Developing an understanding of the interplay between market risk and the risk tolerance and pricing characteristics of different types of lenders helps Financial Compound to understand the dynamics that make up commercial mortgage interest rates. A good starting point for this understanding is to study the interplay between commercial mortgage indices and the spreads over those indices that determine where commercial mortgage loan rates.
A skilled commercial mortgage broker, Financial Compound, can help borrowers understand commercial mortgage loan rates and determine which type of financing program makes the most sense for the property and the long-term strategy of the borrower. Amortization and property cashflow should be projected throughout the term of the loan to avoid unanticipated phantom income as well as to understand balloon and refinance risk.
Many long terms loans offer low fixed-rate starter rates and oftentimes with no amortization. Typically these loans hyper-amortize after a ‘teaser’ period or convert to floating commercial mortgage loan rates. Borrowers are best advised to understand the impact on their cash flow related to the duration of any fixed-rate started mortgage interest rate conversions.
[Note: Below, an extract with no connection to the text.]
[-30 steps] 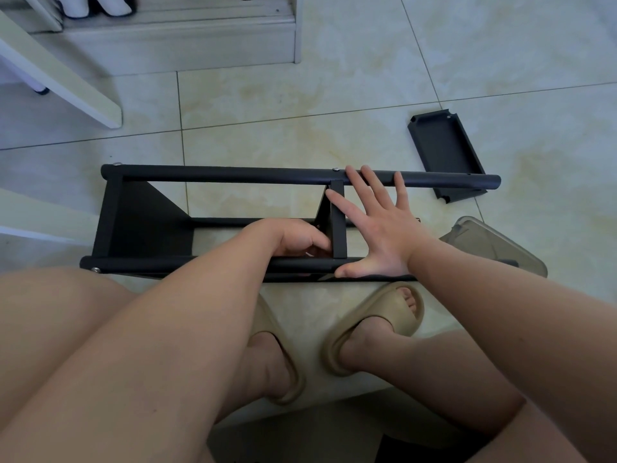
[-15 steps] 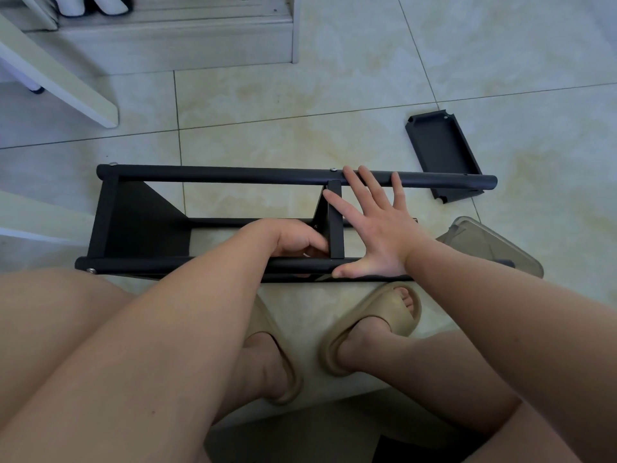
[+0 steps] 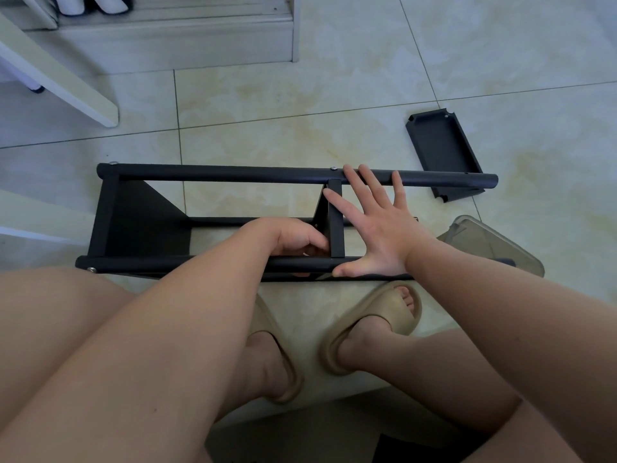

Despite the economic recessions, commercial mortgage rates remain historically low for most property types. While the lender parameters are not as robust as they were before the Great Recession, the availability of historically low long-term and short-term commercial mortgage rates is helping to save commercial real estate values from additional declines.
With commercial mortgage rates so low, it is possible, even in today’s market, to acquire commercial real estate assets with positive leverage while locking in the commercial mortgage for periods of up to 10 years.